What I am is healing and getting better and better every day. What I am is a human with some bodily systems that need support. What I am is in love with my body that continues to try and try and has kept me alive for 43+ years. What I am is ecstatic that I keep getting new days and new mornings where the sun comes out and I can tell my Self in the mirror that it’s going to be a great day. And mean it. And every step I take away from the name of a disease that has been hanging on me for years I feel more joy and happiness than I can express. We aren’t meant to be burdened with illness.

What you are is strong and brilliant. You wouldn’t be alive right now if you weren’t. Your body is trying and coping in the best way it can to help you survive. You, too, could try calling yourself by, and talking about yourself in, more-than-illness terms. Don’t let IT own you. Let go of the validating feeling you get from reminding yourself you have IT and instead validate your body in new ways. The guilt and shame you carry for “failing” at doing the things you want to do in your life due to your “Illnesses” isn’t needed. It never was. Being kind and gentle with your body that is STILL ALIVE and working on your behalf? That’s enough. That’s perfect.

Thank you, stomach, for trying your best to digest the food I eat. Thank you, ribs, for holding together for me every day. Thank you, knees, for hanging in there all these years. And thanks, circulatory system and hypothalamus, for heating up and letting me know I need to slow it down a little.

Moving away from calling ourselves by the names of a diagnosis and simply talk about what body systems need help opens up a whole new arena of possibilities. We won’t be pigeonholed into looking at just one set of symptoms to help us heal. We are more willing to look at the entire package of Our Selves and not identify so strongly with the symptoms or labels they are attached to.

Am I saying you should never, ever again tell someone you have arthritis or cancer or an autoimmune disease?

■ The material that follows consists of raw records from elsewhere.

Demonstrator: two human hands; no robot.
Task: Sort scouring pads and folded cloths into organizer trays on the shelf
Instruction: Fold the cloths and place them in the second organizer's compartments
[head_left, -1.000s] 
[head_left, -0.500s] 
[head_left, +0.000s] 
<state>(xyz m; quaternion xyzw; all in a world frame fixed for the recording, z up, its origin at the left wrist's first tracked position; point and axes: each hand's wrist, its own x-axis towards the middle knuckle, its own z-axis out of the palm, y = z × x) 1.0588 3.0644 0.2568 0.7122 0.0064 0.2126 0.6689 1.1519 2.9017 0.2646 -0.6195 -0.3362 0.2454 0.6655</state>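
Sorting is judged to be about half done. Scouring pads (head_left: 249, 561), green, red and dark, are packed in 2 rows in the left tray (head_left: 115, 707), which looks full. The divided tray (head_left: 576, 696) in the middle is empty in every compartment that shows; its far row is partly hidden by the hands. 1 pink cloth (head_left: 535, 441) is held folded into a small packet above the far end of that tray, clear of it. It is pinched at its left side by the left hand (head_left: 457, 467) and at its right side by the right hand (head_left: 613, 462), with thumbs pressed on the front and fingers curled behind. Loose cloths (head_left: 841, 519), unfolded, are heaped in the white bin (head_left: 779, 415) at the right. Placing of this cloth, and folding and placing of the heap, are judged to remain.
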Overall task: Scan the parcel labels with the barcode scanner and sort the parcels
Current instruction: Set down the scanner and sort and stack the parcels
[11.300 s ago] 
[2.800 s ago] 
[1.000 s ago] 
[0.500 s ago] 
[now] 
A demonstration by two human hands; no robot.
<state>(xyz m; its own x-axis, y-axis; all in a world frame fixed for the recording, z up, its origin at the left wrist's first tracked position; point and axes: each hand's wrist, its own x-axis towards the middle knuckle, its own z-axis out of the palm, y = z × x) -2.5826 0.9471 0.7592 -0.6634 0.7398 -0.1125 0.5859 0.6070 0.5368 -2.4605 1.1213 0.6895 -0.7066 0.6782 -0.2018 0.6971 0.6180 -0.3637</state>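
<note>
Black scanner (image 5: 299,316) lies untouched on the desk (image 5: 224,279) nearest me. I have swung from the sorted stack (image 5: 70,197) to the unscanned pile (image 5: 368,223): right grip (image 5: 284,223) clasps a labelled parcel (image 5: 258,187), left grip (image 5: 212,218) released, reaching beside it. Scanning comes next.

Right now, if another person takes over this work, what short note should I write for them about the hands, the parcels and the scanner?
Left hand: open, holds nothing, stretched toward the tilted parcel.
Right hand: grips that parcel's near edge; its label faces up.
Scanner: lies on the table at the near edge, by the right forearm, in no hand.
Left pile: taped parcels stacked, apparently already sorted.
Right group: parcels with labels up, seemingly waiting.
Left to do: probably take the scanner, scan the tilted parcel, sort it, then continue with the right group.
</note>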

No. Especially when you’re in with your doctors who just want to get to the bottom of the issue. Labeling in that sense is useful.

But, ask yourself how many times a day you’re falling back on that as a shortcut and overlooking what the actual body systems are that are asking for help. Instead of saying, “I have an autoimmune disease,” try on “my immune system is asking for support. I’ve decided to help my liver out in a big way by cutting out any extra stressors that make it work harder.

What’s the difference? In the first example, you are owning a disease. In the second one you are becoming a part of the solution and looking at your challenge as just one part of a whole. And how we talk to and about ourselves is the more important issue, anyway. Whenever you go see a doctor, they use the disease names and diagnosis to categorize you. It’s how their world runs. You aren’t going to get them to refer to your challenges in more holistic terms. It would take them too long.

So, use those labels for when you talk to them and let them use those medical terms with you. Then leave their office and remind yourself what you’re really doing – targeting your entire Self and you are a beautiful, smart human who’s getting more healthy every single day you walk this earth.

Practice Something Good

Practice, right now, switching up your language. Write down the name of your diagnosis and under it right down the body systems that need support for healing. Under that, write out a sentence that pulls it all together so you can tell it to yourself and then others next time someone asks, “What do you have?”

Example:

Diagnosis: Fibromyalgia
Body Systems: Autonomic Nervous System, Hypothalamus, Pituitary, Adrenal Glands

I’m working on supporting my adrenals and my autonomic nervous system to increase health and wellness.